After the success of the moon landing, humanity's enthusiasm for exploring other planets soared. Scientists turned their attention to Mars in search of potential life. Between 1964 and 1977, the United States launched several probes, including Mariner 9, which captured the first high-resolution images of the Martian surface. Scientists discovered wide, winding riverbeds that are unrelated to the legendary canals. These riverbeds extend up to 1,500 kilometers and are over 60 kilometers wide, indicating they were once shaped by substantial liquid erosion.
However, today's climate on Mars is vastly different from the past. Most of the water in the polar caps exists in ice form, and the atmosphere is extremely thin, preventing the free flow of moisture. Scientists speculate that early Mars may have experienced frequent volcanic activity and a warm climate, where volcanic eruptions released large amounts of gas, creating a thick atmosphere that kept the Martian surface warm and allowed rivers to flow. As volcanic activity waned, the Martian atmosphere gradually thinned and dried out, ultimately leading to the drying up of the riverbeds and transforming Mars into a desolate world.

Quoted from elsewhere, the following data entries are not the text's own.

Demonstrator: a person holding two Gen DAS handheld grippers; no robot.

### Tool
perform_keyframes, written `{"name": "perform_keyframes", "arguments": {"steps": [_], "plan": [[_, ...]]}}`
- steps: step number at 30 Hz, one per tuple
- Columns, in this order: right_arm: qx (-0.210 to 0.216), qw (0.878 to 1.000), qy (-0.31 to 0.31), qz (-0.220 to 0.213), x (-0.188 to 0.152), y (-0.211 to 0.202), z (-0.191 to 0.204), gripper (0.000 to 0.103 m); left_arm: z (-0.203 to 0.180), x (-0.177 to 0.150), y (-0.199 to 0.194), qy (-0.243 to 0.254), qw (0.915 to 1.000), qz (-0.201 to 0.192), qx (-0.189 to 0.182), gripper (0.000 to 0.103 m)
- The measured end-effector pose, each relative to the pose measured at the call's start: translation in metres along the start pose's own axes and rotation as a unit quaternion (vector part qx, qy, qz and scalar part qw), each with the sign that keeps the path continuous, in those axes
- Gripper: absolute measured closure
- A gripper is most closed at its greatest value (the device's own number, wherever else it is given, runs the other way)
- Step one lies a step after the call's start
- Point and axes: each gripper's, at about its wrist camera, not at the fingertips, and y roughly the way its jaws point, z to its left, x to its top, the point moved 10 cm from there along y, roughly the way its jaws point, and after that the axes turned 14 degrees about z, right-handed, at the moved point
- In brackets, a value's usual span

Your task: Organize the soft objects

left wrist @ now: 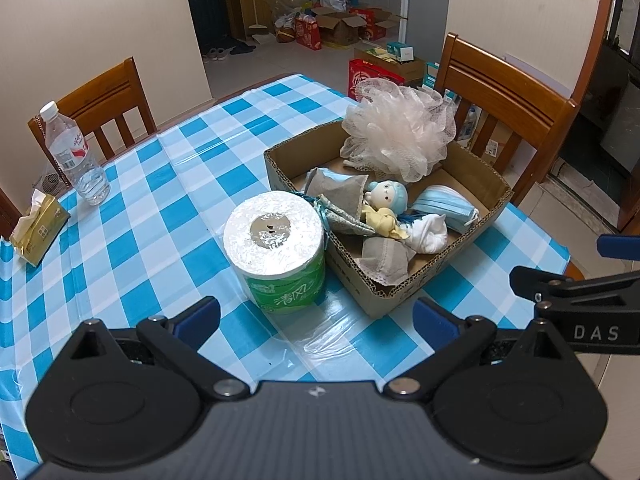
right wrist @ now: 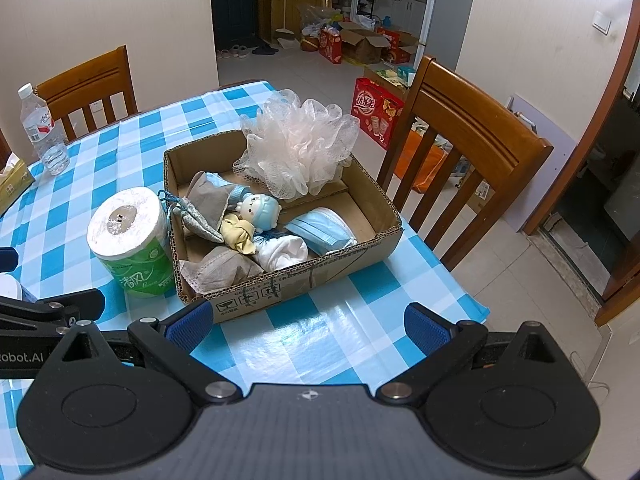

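A shallow cardboard box [left wrist: 452, 264] [right wrist: 320, 280] sits on the checked table. It holds a pink mesh bath pouf [left wrist: 400, 132] [right wrist: 300, 140], a small doll with a blue cap [left wrist: 386, 200] [right wrist: 256, 212], a blue face mask [left wrist: 448, 206] [right wrist: 320, 232], a rolled white sock [left wrist: 426, 234] [right wrist: 282, 254] and grey sachets [left wrist: 384, 260] [right wrist: 224, 266]. A toilet paper roll [left wrist: 276, 244] [right wrist: 130, 240] stands just left of the box. My left gripper [left wrist: 316, 320] is open and empty, in front of the roll. My right gripper [right wrist: 308, 326] is open and empty, in front of the box.
A water bottle [left wrist: 74, 152] [right wrist: 42, 128] and a yellow tissue pack [left wrist: 38, 226] [right wrist: 12, 182] stand at the table's left. Wooden chairs stand at the far left [left wrist: 104, 100] [right wrist: 88, 80] and the right [left wrist: 504, 92] [right wrist: 472, 136]. The table's right edge [right wrist: 460, 276] is near the box.
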Motion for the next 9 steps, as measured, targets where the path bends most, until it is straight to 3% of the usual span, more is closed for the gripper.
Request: {"name": "perform_keyframes", "arguments": {"steps": [9], "plan": [[0.0, 1.0, 0.001, 0.0, 0.0002, 0.0002, -0.0006, 0.0, -0.0006, 0.0, 0.0, -0.001, 1.0, 0.0, 0.0, 0.001]]}}
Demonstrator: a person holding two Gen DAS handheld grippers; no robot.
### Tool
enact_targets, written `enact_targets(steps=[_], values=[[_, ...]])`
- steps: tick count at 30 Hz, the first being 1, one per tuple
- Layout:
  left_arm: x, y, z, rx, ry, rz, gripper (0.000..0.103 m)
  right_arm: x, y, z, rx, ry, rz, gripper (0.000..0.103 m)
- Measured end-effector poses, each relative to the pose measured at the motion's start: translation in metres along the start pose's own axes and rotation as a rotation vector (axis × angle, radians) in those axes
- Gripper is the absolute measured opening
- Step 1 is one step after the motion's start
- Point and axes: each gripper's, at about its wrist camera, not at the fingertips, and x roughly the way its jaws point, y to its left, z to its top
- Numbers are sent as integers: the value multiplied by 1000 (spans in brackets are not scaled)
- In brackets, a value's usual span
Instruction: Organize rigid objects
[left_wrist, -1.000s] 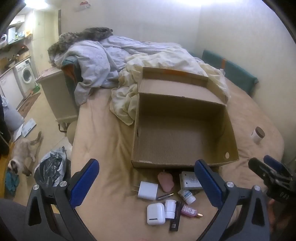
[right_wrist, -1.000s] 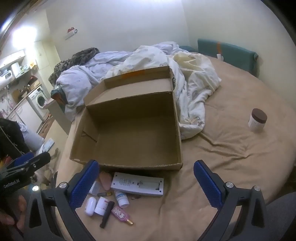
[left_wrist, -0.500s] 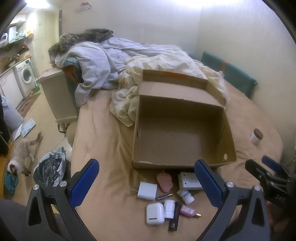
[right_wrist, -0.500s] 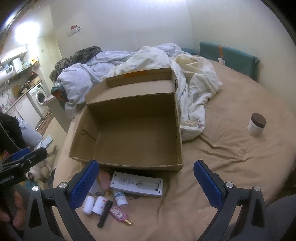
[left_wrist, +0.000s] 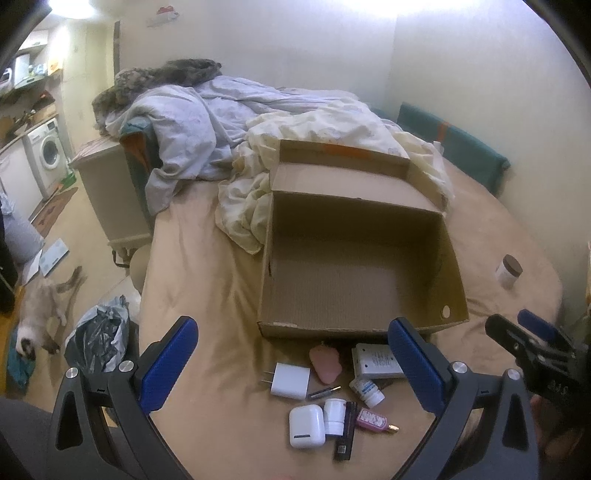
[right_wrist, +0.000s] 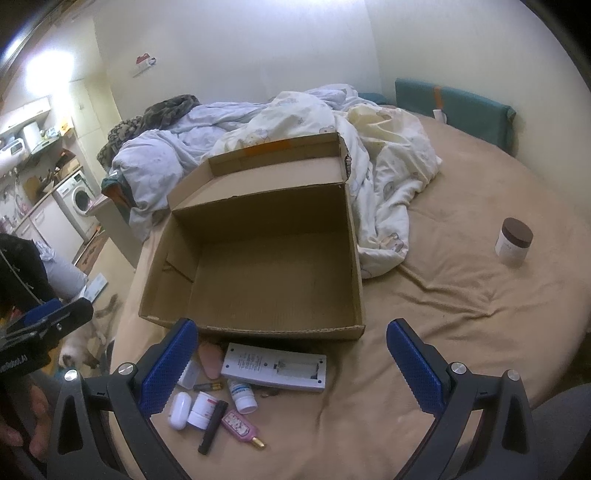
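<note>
Crowding is the risk — with both grippers (left_wrist: 291, 363) (right_wrist: 288, 363) spread apart, neighbours of the earbud case (left_wrist: 306, 431) could be knocked.

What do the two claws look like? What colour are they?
Both look alike. The left claw and the right claw each have two dark grey plastic arms with triangle cut-outs and silver bolts, tipped with bright blue ridged pads. No cables show. The left one carries small white lettering.
</note>
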Motion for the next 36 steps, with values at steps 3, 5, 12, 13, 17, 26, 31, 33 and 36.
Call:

Another hypothesis suggests that early Mars had a significantly tilted rotational axis, causing the polar caps to melt and releasing large amounts of carbon dioxide into the atmosphere. This led to substantial evaporation of water, resulting in rainfall in the equatorial regions and the formation of rivers. Today, the question remains: where did all the water on Mars go? This issue continues to puzzle scientists. The fundamental changes in Mars' climate may be one of the reasons behind this mystery, but the specific processes require further research.